Stoa
 
[griechisch] die, Philosophie: die nach ihrem Versammlungsort, der Stoa Poikile, benannte Philosophenschule, die um 300 v. Chr. von Zenon von Kition in Athen gegründet wurde. Man unterscheidet drei Abschnitte der Stoa: die ältere Stoa im 3. Jahrhundert v. Chr. (Zenon, Chrysipp, Kleanthes), die mittlere Stoa im 2. und 1. Jahrhundert v. Chr. (Panaitios, Poseidonios) und die Stoa der Kaiserzeit (Seneca, Epiktet, Mark Aurel). Die Lehre der Stoiker (Stoizismus) gliederte die Philosophie in Logik, Physik und Ethik. Nach der Ethik der Stoiker gibt es nur eine einzige wahrhafte Glückseligkeit: das Leben im Einklang mit der Allnatur, den Gehorsam gegen das göttliche Gesetz und das es aussprechende Pflichtgebot der Vernunft. Die Form dieser Glückseligkeit ist die Tugend, der Weg zu ihr die Überwindung der Lust und der Affekte (griechisch apatheia »Apathie«).
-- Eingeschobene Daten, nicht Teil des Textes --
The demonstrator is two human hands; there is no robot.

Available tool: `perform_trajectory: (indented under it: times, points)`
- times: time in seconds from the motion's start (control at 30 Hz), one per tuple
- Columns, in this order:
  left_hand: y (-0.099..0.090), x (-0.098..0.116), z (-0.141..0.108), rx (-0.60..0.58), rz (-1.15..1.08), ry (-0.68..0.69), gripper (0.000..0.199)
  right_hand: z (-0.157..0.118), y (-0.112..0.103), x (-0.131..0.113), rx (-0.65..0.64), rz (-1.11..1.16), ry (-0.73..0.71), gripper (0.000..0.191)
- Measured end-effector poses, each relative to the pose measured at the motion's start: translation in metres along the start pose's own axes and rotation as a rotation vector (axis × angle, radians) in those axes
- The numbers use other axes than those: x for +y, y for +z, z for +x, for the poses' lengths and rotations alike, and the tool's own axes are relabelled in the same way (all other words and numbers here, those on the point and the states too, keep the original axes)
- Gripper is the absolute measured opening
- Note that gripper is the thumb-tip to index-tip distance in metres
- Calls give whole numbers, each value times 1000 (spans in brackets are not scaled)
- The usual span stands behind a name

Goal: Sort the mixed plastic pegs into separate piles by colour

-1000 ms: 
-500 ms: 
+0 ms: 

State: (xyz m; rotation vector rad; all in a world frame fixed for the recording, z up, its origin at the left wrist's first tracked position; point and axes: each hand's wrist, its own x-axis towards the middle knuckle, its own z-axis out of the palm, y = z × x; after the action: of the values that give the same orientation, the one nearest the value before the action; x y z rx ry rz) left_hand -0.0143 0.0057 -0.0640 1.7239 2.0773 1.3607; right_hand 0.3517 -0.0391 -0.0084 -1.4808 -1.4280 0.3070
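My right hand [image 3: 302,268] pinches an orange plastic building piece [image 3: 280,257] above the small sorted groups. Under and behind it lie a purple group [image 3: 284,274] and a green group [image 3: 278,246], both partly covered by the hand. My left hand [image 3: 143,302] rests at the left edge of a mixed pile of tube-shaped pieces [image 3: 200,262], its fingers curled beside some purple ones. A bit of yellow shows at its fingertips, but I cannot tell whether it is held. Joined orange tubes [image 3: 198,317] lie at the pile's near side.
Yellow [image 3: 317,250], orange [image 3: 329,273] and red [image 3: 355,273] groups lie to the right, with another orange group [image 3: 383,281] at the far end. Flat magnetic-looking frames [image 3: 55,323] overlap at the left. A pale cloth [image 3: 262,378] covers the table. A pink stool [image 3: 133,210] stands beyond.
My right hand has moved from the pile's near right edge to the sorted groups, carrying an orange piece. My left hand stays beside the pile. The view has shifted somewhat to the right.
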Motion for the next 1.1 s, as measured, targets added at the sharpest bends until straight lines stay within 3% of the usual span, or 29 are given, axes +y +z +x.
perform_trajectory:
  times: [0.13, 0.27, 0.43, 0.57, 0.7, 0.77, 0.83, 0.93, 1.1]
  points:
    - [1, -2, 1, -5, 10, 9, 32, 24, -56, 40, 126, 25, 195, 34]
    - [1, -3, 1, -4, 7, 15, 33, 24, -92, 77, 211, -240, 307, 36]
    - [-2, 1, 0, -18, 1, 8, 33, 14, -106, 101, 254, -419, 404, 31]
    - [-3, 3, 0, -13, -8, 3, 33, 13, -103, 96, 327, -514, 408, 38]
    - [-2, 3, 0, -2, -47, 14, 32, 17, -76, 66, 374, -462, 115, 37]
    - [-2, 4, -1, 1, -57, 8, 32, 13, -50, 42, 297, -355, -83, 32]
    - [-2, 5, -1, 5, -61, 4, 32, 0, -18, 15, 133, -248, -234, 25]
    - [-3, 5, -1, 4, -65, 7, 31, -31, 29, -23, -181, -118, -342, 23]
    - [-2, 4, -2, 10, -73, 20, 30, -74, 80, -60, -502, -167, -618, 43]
Als Grundtugenden gelten Gerechtigkeit, Tapferkeit, Beherrschung und Menschlichkeit (Ideal des »Weisen«). Aus der Vorstellung eines ewigen, absolut gültigen Weltgesetzes, des Logos, entwickelte die Stoa eine umfassende Staats- und Rechtslehre (Naturrecht), die die Rechtslehre und Theologie beeinflusste. Die Stoa lieferte auch bedeutende Beiträge zur Grammatik.